* What you are asked to do: What is the number of lines below that include the string "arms"? Provide that number alone.

(Given material begins)

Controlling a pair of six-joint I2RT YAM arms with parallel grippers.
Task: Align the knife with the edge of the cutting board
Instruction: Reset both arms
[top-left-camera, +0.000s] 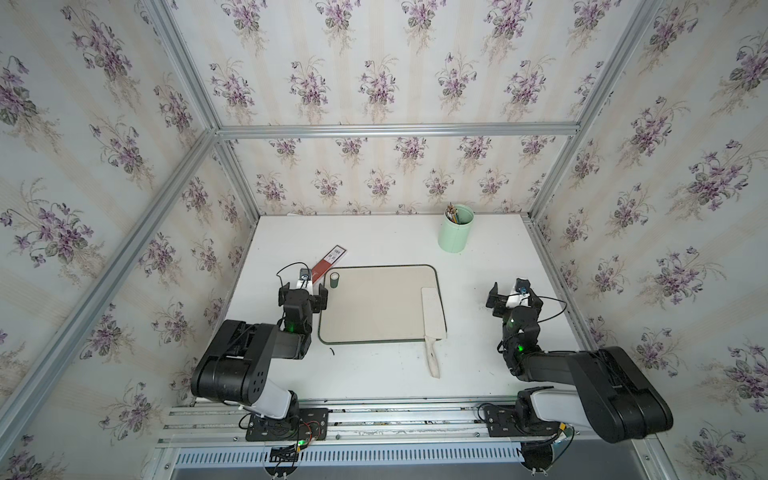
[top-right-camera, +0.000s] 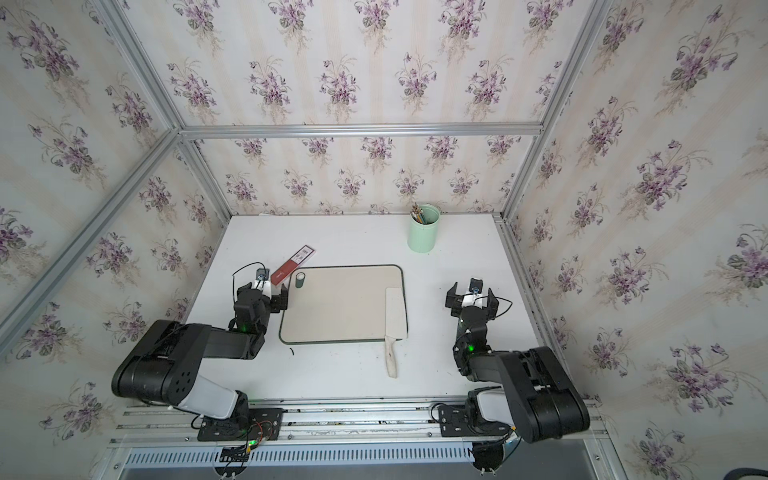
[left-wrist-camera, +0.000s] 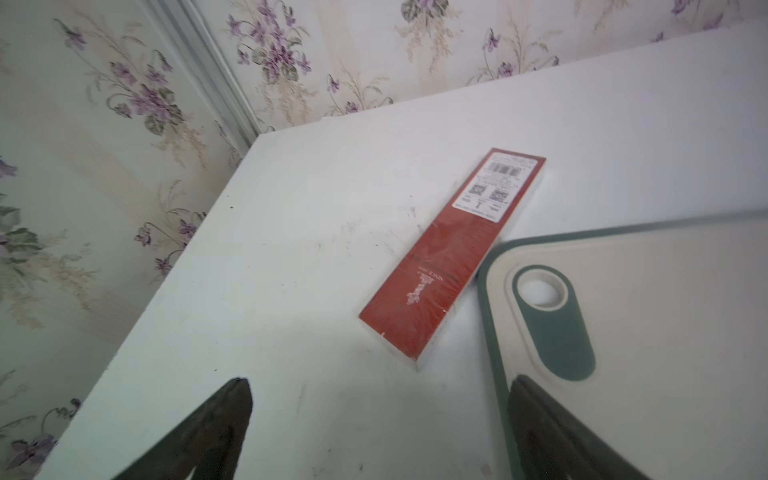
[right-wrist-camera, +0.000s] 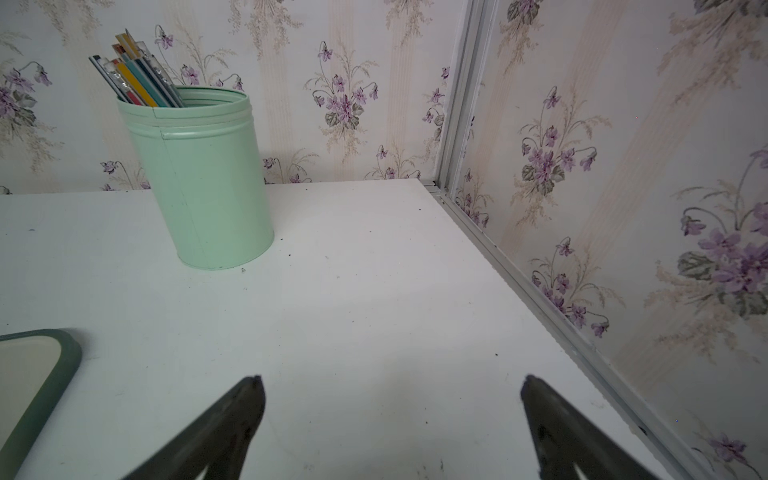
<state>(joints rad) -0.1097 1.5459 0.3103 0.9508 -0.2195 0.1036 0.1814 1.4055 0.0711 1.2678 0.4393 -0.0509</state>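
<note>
The beige cutting board (top-left-camera: 374, 307) (top-right-camera: 340, 307) with its dark green rim lies flat mid-table in both top views. The white knife (top-left-camera: 433, 312) (top-right-camera: 395, 311) rests blade-flat along the board's right edge, and its handle sticks out past the near edge onto the table. My left gripper (top-left-camera: 303, 296) (left-wrist-camera: 380, 386) is open and empty at the board's left side, one finger over the board corner (left-wrist-camera: 665, 332) by the oval hole. My right gripper (top-left-camera: 514, 297) (right-wrist-camera: 391, 383) is open over bare table to the right of the board (right-wrist-camera: 25, 365), well apart from the knife.
A flat red box (top-left-camera: 330, 259) (left-wrist-camera: 453, 253) lies at an angle against the board's far left corner. At the back right stands a mint green cup (top-left-camera: 456, 228) (right-wrist-camera: 203, 178) holding pens. Papered walls with aluminium rails close in the table on three sides.
</note>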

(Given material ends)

* Exercise solution: 2